Maryland Theatre Guide Review: GOOD PEOPLE

GOOD PEOPLE by David Lindsay-Abaire. Photo: Cameron Whitman Photography

Good People, which opens Keegan Theatre’s 25th Anniversary Season, is a play about rough-edged people — Southies from Boston — who cut right to the chase. That chase is surviving, friendship, family, and never forgetting where you come from. Somehow it hit home more this time around than the last time I saw it (Arena Stage’s excellent production in 2013).

Maybe it hit home even harder because in the eight years since then, there has been such little progress made on so many fronts, including wages. The main character, Margaret (Susan Marie Rhea in a fireball of a performance) makes a princely $9.20 an hour, and yet is willing to take a pay cut to keep her job. She’s a single mother with a severely disabled adult daughter and her world just crashed around her.

It was during [Act 2] that the show really came to full, brutal life. It was sharp, incisive, and rife with all the ways humans find to rationalize their actions. At the climatic moment in the non-party when Mike and Margaret hurl some truth-bombs, the air just crackled from the their raw emotion. There was a palpable sense of violence in the air.

David Lindsay-Abaire, who wrote this award-winning play, has crafted a work that even if some of the references seem a bit dated, well, that just doesn’t matter. The underlying tensions — financial, emotional, and physical (Margaret has done physical work all her life and it’s wearing out her body, and those of her friends’ as well) — still exist in our society.

The cast have a terrific chemistry. Sheri S. Herren (Jean) and Linda High (Dottie), as the friends, squabble and pick at each other endlessly, and present a united front. Joe Baker is a pitch-perfect Stevie. He’s attained the rank of “management,” but he is also aware of how tenuous his hold on the American Dream is. And he has a good heart. As Kate, Mike’s wife, Simone Brown is privileged, but she’s not naïve and demands truth.

But it’s the scenes between Rhea and Mike Kozemchak (Mike) that push this play into the must-see category. They have wit and brutality in equal doses. Director Josh Sticklin has helped his cast find that sweet spot that holds an audience rapt, particularly in the second act.

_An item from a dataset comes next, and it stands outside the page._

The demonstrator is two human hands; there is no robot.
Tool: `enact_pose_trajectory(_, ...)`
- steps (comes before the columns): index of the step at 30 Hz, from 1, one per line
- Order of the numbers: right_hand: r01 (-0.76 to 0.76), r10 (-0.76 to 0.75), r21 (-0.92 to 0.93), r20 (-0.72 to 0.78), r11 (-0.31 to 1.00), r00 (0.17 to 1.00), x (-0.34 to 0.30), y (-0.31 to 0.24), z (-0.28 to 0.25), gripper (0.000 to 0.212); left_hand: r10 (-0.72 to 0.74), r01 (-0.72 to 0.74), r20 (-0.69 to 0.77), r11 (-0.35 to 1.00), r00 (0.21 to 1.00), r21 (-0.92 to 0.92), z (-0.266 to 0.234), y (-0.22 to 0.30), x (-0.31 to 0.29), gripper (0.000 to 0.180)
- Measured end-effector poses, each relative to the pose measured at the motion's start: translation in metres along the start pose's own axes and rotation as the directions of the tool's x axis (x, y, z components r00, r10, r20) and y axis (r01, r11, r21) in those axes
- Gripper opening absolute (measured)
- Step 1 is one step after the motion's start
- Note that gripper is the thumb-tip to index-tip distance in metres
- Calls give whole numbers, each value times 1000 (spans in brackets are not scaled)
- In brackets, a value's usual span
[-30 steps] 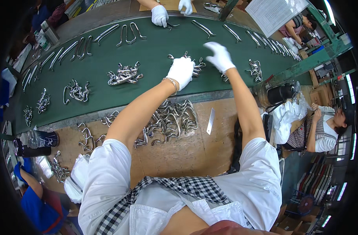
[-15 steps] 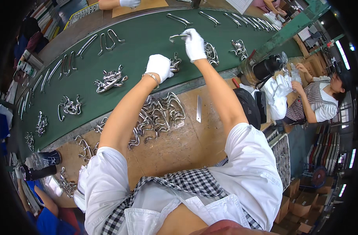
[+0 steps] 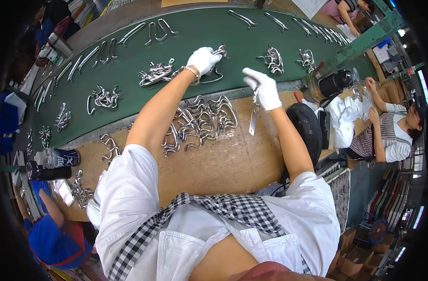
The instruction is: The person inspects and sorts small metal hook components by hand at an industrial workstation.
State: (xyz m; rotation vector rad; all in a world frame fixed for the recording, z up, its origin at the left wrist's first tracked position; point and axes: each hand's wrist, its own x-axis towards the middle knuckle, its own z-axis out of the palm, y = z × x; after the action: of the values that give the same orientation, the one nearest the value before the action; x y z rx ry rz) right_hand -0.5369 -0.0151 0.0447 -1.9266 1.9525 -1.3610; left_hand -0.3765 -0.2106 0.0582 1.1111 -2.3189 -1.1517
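Observation:
My left hand (image 3: 204, 62), in a white glove, is closed around bent chrome metal pieces (image 3: 219, 52) above the green work surface. A curved chrome rod (image 3: 213, 77) shows just below this hand. My right hand (image 3: 264, 89), also gloved, is over the near edge of the green surface, one finger stretched leftward. A small shiny metal piece (image 3: 255, 99) hangs from its curled fingers, whose grip is partly hidden. Under that piece a flat metal strip (image 3: 252, 124) lies on the brown board. Left of my left hand is a heap of chrome pieces (image 3: 157, 74).
More bent chrome pieces (image 3: 209, 117) lie on the brown board (image 3: 223, 161). Rods and piles line the green surface (image 3: 129, 61). Dark bottles (image 3: 59, 158), a black bag (image 3: 302, 126) and a jug (image 3: 333, 84) flank me. A co-worker (image 3: 387, 126) sits at the right.
My right hand has come down and nearer from over the green surface; the bent rod it held has left it. My left hand now grips chrome pieces higher up. The whole view has shifted.

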Motion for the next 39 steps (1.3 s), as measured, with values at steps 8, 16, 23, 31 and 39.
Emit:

This is a show that starkly reminds us that for many the American Dream is a myth, no matter how hard they work. Through the lives of these people, it holds a mirror up to our brand of capitalism and asks us, how many of us are really one or two paychecks from disaster? It shows us how economic realities can fray the bonds of friendship, and yet moments of grace will slip through. It’s well worth seeing again in 2021.